### [WHAT IS NEEDED]
Word for word, print out all of the data, omitting every image.

### [DATA SHOWN]
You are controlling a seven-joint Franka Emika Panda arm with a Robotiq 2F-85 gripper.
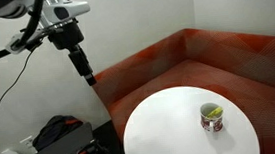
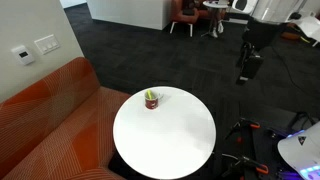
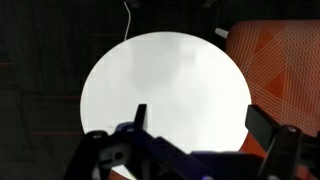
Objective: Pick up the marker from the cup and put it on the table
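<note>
The white cup with dark red patterning stands on the round white table near its edge by the sofa, and it also shows in an exterior view. The yellow-green marker sits inside the cup, leaning on the rim. My gripper hangs high in the air off to the side of the table, far from the cup. In the wrist view the jaws are spread wide and empty above the table. The cup is out of the wrist view.
A red-brown corner sofa wraps around the table's far side. A black bag and equipment lie on the dark carpet by the robot base. Chairs and a desk stand far back.
</note>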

### [ANSWER FOR THE TASK]
You are controlling a seven-joint Franka Emika Panda arm with a Robotiq 2F-85 gripper.
Objective: Pick up the marker from the cup and put it on the table
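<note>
The white cup with dark red patterning stands on the round white table near its edge by the sofa, and it also shows in an exterior view. The yellow-green marker sits inside the cup, leaning on the rim. My gripper hangs high in the air off to the side of the table, far from the cup. In the wrist view the jaws are spread wide and empty above the table. The cup is out of the wrist view.
A red-brown corner sofa wraps around the table's far side. A black bag and equipment lie on the dark carpet by the robot base. Chairs and a desk stand far back.
</note>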

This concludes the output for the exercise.